EXERCISE BRIEF
When you reproduce the listing, keep every word as it is and drop the pictures.

STORED DATA
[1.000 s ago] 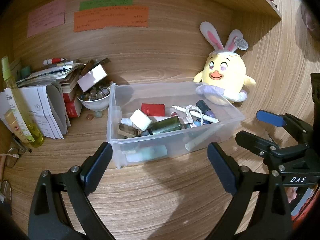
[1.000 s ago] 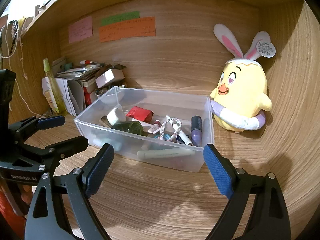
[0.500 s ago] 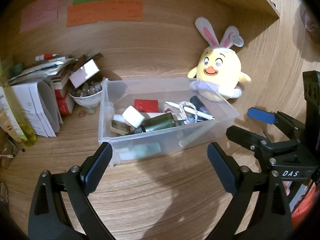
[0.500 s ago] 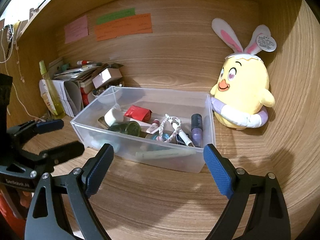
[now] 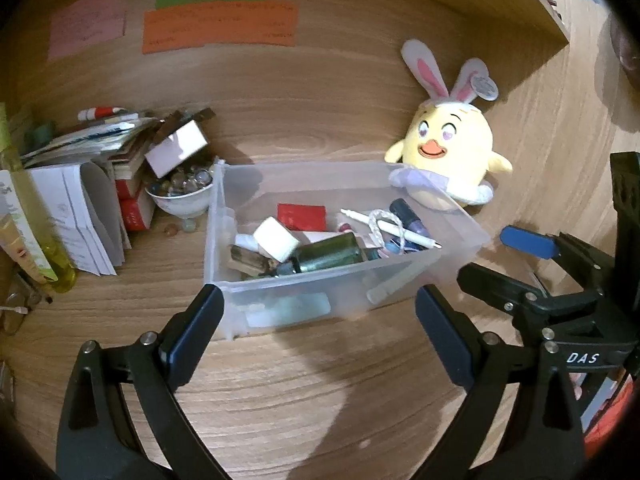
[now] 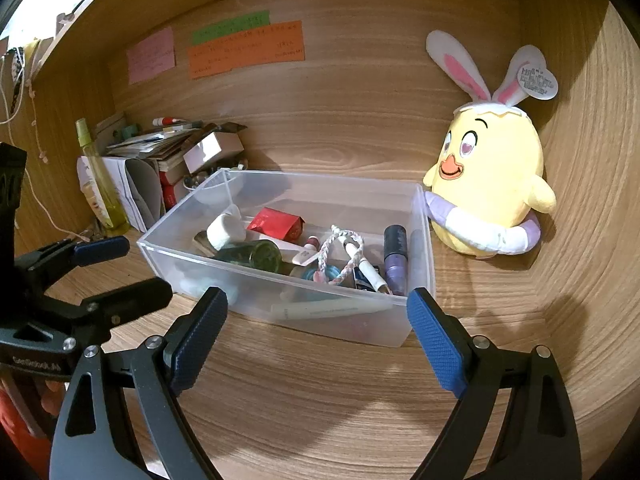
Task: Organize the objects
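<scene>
A clear plastic bin [image 5: 464,220] [image 6: 420,312] stands on the wooden desk, filled with small items: a red packet [image 6: 276,222], a dark green bottle [image 5: 332,256] [image 6: 256,254], a white block [image 5: 276,238], a purple nail-polish bottle [image 6: 395,260], a braided cord [image 6: 340,256] and a white pen [image 5: 392,228]. My left gripper [image 5: 318,332] is open just in front of the bin, nothing between its fingers. My right gripper [image 6: 316,336] is open too, facing the bin's near wall. Each gripper shows at the side of the other's view.
A yellow chick plush with rabbit ears [image 5: 452,156] [image 6: 488,184] leans against the bin's far right corner. At left stand a bowl of marbles [image 5: 180,192], stacked papers and boxes [image 5: 84,208] and a yellow spray bottle [image 6: 98,176]. Coloured notes [image 6: 244,50] hang on the back wall.
The left view has swung slightly, so the bin sits a bit lower and more central. Both grippers stay open and empty. Nothing in the bin has moved.
</scene>
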A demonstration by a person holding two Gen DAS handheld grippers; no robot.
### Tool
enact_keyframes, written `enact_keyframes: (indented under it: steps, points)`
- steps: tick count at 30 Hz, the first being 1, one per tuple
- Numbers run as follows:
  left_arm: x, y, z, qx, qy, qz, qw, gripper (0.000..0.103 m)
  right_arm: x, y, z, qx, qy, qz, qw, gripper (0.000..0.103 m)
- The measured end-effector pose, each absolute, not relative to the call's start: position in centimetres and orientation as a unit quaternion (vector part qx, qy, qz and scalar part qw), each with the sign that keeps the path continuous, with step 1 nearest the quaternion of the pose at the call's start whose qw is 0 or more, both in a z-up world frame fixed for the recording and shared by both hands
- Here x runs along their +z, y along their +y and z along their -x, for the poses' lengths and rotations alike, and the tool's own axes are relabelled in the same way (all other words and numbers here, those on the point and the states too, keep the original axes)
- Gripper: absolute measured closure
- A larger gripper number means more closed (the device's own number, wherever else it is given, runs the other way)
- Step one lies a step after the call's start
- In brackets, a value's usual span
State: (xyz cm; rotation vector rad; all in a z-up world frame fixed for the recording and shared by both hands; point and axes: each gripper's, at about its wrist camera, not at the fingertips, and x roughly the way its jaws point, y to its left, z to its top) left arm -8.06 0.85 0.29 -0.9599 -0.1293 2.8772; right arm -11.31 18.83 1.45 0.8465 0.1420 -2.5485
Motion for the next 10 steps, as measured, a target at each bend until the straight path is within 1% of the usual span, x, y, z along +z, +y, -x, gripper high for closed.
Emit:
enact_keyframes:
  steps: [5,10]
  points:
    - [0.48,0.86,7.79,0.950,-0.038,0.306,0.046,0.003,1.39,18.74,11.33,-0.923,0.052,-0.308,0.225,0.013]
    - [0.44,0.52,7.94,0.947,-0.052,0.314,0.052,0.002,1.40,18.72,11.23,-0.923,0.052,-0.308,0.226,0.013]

TASK OUTPUT
[1.000 s ago] 
[1.000 s ago] 
[0.500 s ago] 
[0.500 s ago] 
[now] 
[now] 
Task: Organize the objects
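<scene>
A clear plastic bin [image 5: 464,220] [image 6: 420,312] stands on the wooden desk, filled with small items: a red packet [image 6: 276,222], a dark green bottle [image 5: 332,256] [image 6: 256,254], a white block [image 5: 276,238], a purple nail-polish bottle [image 6: 395,260], a braided cord [image 6: 340,256] and a white pen [image 5: 392,228]. My left gripper [image 5: 318,332] is open just in front of the bin, nothing between its fingers. My right gripper [image 6: 316,336] is open too, facing the bin's near wall. Each gripper shows at the side of the other's view.
A yellow chick plush with rabbit ears [image 5: 452,156] [image 6: 488,184] leans against the bin's far right corner. At left stand a bowl of marbles [image 5: 180,192], stacked papers and boxes [image 5: 84,208] and a yellow spray bottle [image 6: 98,176]. Coloured notes [image 6: 244,50] hang on the back wall.
The left view has swung slightly, so the bin sits a bit lower and more central. Both grippers stay open and empty. Nothing in the bin has moved.
</scene>
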A demonstration by a person holding two Gen DAS handheld grippers; no robot.
### Tool
enact_keyframes, written `enact_keyframes: (indented under it: steps, points)`
- steps: tick count at 30 Hz, the first being 1, one per tuple
- Numbers run as follows:
  left_arm: x, y, z, qx, qy, qz, qw, gripper (0.000..0.103 m)
  right_arm: x, y, z, qx, qy, qz, qw, gripper (0.000..0.103 m)
- The measured end-effector pose, each absolute, not relative to the call's start: position in centimetres and orientation as a unit quaternion (vector part qx, qy, qz and scalar part qw), each with the sign that keeps the path continuous, with step 1 nearest the quaternion of the pose at the call's start whose qw is 0 or more, both in a z-up world frame fixed for the recording and shared by both hands
- Here x runs along their +z, y along their +y and z along their -x, for the poses' lengths and rotations alike, and the tool's own axes are relabelled in the same way (all other words and numbers here, those on the point and the states too, keep the original axes)
- Gripper: absolute measured closure
- A larger gripper number means more closed (the device's own number, wherever else it is given, runs the other way)
- Step one lies a step after the call's start
- In brackets, a value's usual span
State: (xyz cm; rotation vector rad; all in a z-up world frame fixed for the recording and shared by both hands; point and axes: each gripper's, at about its wrist camera, not at the fingertips, and x roughly the way its jaws point, y to its left, z to its top) left arm -8.06 0.85 0.29 -0.9599 -0.1293 2.8772; right arm -11.31 18.83 1.45 0.8465 0.1420 -2.5485
Motion for the next 10 steps, as measured, a target at each bend until the straight path is within 1% of the usual span, x, y, z along +z, +y, -x, gripper high for closed.
Emit:
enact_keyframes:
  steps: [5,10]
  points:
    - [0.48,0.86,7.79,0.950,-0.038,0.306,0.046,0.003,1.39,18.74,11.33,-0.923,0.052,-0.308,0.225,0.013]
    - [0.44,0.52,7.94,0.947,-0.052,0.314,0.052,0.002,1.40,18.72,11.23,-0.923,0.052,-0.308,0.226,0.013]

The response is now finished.